EXERCISE:
When you reach the records below, repeat each one exactly as written.

Excerpts from a dataset:
━━━━

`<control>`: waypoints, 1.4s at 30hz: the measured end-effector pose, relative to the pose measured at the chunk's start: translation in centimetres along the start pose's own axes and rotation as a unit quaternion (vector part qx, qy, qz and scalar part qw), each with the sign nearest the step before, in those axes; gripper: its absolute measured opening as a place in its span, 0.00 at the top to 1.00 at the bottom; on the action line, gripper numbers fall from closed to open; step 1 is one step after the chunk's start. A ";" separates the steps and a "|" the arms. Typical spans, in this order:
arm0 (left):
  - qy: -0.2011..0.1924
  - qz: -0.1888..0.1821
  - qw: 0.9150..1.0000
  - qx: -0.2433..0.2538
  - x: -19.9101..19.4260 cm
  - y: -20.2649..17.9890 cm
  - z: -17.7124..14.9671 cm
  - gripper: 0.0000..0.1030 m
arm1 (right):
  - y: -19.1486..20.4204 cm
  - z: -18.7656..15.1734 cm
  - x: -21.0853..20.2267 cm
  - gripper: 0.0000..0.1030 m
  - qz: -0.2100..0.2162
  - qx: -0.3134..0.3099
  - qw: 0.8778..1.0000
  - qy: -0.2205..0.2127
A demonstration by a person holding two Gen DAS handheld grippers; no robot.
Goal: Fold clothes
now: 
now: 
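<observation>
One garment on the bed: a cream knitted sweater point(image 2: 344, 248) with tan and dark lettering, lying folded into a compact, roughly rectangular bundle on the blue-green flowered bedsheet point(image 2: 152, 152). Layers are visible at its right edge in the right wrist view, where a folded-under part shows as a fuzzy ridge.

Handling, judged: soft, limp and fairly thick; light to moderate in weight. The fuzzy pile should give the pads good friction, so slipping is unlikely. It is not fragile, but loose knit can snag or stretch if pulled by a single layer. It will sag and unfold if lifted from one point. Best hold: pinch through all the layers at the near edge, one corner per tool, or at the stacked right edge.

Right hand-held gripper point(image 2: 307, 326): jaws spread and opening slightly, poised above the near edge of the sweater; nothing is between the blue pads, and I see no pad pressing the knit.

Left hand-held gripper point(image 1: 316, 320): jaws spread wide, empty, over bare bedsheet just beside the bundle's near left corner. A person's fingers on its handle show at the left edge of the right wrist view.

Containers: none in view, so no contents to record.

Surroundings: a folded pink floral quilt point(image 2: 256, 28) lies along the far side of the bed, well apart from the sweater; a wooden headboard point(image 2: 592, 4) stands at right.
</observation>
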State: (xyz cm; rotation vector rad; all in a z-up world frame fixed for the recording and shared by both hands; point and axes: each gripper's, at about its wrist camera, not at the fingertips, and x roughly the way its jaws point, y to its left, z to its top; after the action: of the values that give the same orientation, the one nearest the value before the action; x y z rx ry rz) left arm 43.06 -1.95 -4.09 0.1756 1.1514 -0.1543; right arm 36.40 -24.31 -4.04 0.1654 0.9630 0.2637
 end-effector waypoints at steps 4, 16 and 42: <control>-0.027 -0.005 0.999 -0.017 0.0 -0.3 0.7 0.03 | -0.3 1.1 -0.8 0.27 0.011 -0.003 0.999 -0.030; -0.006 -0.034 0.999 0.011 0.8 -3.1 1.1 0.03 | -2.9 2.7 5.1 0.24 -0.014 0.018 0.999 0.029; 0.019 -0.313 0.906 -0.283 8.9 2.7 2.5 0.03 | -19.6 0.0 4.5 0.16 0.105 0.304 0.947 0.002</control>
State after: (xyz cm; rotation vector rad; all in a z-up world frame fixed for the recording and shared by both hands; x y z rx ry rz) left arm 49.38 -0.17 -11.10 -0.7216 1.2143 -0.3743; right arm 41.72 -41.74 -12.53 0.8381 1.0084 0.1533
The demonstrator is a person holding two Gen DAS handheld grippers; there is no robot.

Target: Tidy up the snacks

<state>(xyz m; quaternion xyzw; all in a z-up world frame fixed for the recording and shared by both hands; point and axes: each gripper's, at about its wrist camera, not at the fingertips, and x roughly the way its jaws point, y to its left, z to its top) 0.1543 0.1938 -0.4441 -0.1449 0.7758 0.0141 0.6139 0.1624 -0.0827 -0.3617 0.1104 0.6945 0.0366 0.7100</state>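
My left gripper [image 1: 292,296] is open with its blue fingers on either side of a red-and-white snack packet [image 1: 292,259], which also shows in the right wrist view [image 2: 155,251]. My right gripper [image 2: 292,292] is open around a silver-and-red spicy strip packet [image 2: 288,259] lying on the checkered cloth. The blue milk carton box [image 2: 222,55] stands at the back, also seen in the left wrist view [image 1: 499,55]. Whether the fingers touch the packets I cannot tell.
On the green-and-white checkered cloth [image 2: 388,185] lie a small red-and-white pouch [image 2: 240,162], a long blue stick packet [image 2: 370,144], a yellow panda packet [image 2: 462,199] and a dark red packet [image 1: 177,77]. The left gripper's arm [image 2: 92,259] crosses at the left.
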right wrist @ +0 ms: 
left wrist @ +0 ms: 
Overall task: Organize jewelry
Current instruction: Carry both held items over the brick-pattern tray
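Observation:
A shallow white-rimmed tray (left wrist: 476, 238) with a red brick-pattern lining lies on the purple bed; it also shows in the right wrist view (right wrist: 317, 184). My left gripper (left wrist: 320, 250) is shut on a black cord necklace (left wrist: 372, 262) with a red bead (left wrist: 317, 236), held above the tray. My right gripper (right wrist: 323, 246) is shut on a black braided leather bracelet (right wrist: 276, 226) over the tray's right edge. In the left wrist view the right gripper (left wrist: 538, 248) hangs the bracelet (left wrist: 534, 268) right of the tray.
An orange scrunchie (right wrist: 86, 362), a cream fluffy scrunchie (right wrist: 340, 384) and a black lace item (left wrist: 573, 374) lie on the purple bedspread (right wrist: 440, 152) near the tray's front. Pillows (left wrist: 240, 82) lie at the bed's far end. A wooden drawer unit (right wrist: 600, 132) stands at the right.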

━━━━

SOLUTION FOR THIS TASK:
`<control>`: waypoints, 1.4s at 30hz: the measured end-effector pose, relative to the pose measured at the chunk's start: translation in centimetres along the start pose's own axes and rotation as a unit quaternion (vector part qx, qy, qz and scalar part qw), each with the sign nearest the step before, in those axes; gripper: its absolute measured opening as a place in its span, 0.00 at the top to 1.00 at the bottom; on the action line, gripper numbers fall from closed to open; step 1 is one step after the chunk's start. A ";" separates the steps and a "|" the arms. Typical spans, in this order:
arm0 (left):
  - qy: -0.2011..0.1924
  - qz: -0.1888..0.1821
  - qw: 0.9150..1.0000
  - qx: -0.2433..0.2538
  - x: -19.9101..19.4260 cm
  - y: -20.2649..17.9890 cm
  - z: -17.7124..14.9671 cm
  - gripper: 0.0000..0.1030 m
arm1 (right):
  - y: -19.1486..20.4204 cm
  - z: -18.7656..15.1734 cm
  - x: -21.0853..20.2267 cm
  - gripper: 0.0000..0.1030 m
  - qz: -0.2100..0.2162
  - qx: -0.3134..0.3099
  - qw: 0.8778..1.0000
  - qy: -0.2205..0.2127
A demonstration by a person holding two Gen DAS handheld grippers; no robot.
Goal: Fold clothes
now: 
now: 
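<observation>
One garment on the bed: a cream knitted sweater point(image 2: 344, 248) with tan and dark lettering, lying folded into a compact, roughly rectangular bundle on the blue-green flowered bedsheet point(image 2: 152, 152). Layers are visible at its right edge in the right wrist view, where a folded-under part shows as a fuzzy ridge.

Handling, judged: soft, limp and fairly thick; light to moderate in weight. The fuzzy pile should give the pads good friction, so slipping is unlikely. It is not fragile, but loose knit can snag or stretch if pulled by a single layer. It will sag and unfold if lifted from one point. Best hold: pinch through all the layers at the near edge, one corner per tool, or at the stacked right edge.

Right hand-held gripper point(image 2: 307, 326): jaws spread and opening slightly, poised above the near edge of the sweater; nothing is between the blue pads, and I see no pad pressing the knit.

Left hand-held gripper point(image 1: 316, 320): jaws spread wide, empty, over bare bedsheet just beside the bundle's near left corner. A person's fingers on its handle show at the left edge of the right wrist view.

Containers: none in view, so no contents to record.

Surroundings: a folded pink floral quilt point(image 2: 256, 28) lies along the far side of the bed, well apart from the sweater; a wooden headboard point(image 2: 592, 4) stands at right.
</observation>
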State: (xyz cm; rotation vector rad; all in a z-up world frame fixed for the recording and shared by both hands; point and axes: each gripper's, at about its wrist camera, not at the fingertips, and x roughly the way its jaws point, y to its left, z to its top; after the action: of the values that give the same orientation, the one nearest the value before the action; x y z rx ry rz) left arm 43.06 -1.95 -4.09 0.1756 1.1514 -0.1543; right arm 36.40 -24.31 -4.04 0.1654 0.9630 0.2637
 end-effector waypoints at steps 4, 16 and 42: <control>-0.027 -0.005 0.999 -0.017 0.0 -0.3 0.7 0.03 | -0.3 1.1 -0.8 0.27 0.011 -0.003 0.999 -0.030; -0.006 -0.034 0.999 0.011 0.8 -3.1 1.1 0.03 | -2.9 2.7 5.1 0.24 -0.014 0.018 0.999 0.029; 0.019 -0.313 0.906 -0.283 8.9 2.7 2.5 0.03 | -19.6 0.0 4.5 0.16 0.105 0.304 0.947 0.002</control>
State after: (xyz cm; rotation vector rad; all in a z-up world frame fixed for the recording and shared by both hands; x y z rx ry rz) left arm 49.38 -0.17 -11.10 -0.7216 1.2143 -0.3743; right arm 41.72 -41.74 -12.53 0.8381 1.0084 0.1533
The demonstrator is a person holding two Gen DAS handheld grippers; there is no robot.

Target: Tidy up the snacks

<state>(xyz m; quaternion xyzw; all in a z-up world frame fixed for the recording and shared by both hands; point and axes: each gripper's, at about its wrist camera, not at the fingertips, and x roughly the way its jaws point, y to its left, z to its top) 0.1543 0.1938 -0.4441 -0.1449 0.7758 0.0141 0.6139 0.1624 -0.0827 -0.3617 0.1104 0.6945 0.0366 0.7100</state>
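My left gripper [image 1: 292,296] is open with its blue fingers on either side of a red-and-white snack packet [image 1: 292,259], which also shows in the right wrist view [image 2: 155,251]. My right gripper [image 2: 292,292] is open around a silver-and-red spicy strip packet [image 2: 288,259] lying on the checkered cloth. The blue milk carton box [image 2: 222,55] stands at the back, also seen in the left wrist view [image 1: 499,55]. Whether the fingers touch the packets I cannot tell.
On the green-and-white checkered cloth [image 2: 388,185] lie a small red-and-white pouch [image 2: 240,162], a long blue stick packet [image 2: 370,144], a yellow panda packet [image 2: 462,199] and a dark red packet [image 1: 177,77]. The left gripper's arm [image 2: 92,259] crosses at the left.
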right wrist @ +0 ms: 
left wrist @ +0 ms: 
Overall task: Organize jewelry
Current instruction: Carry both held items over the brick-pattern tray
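Observation:
A shallow white-rimmed tray (left wrist: 476, 238) with a red brick-pattern lining lies on the purple bed; it also shows in the right wrist view (right wrist: 317, 184). My left gripper (left wrist: 320, 250) is shut on a black cord necklace (left wrist: 372, 262) with a red bead (left wrist: 317, 236), held above the tray. My right gripper (right wrist: 323, 246) is shut on a black braided leather bracelet (right wrist: 276, 226) over the tray's right edge. In the left wrist view the right gripper (left wrist: 538, 248) hangs the bracelet (left wrist: 534, 268) right of the tray.
An orange scrunchie (right wrist: 86, 362), a cream fluffy scrunchie (right wrist: 340, 384) and a black lace item (left wrist: 573, 374) lie on the purple bedspread (right wrist: 440, 152) near the tray's front. Pillows (left wrist: 240, 82) lie at the bed's far end. A wooden drawer unit (right wrist: 600, 132) stands at the right.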

For this exercise, nothing more is required.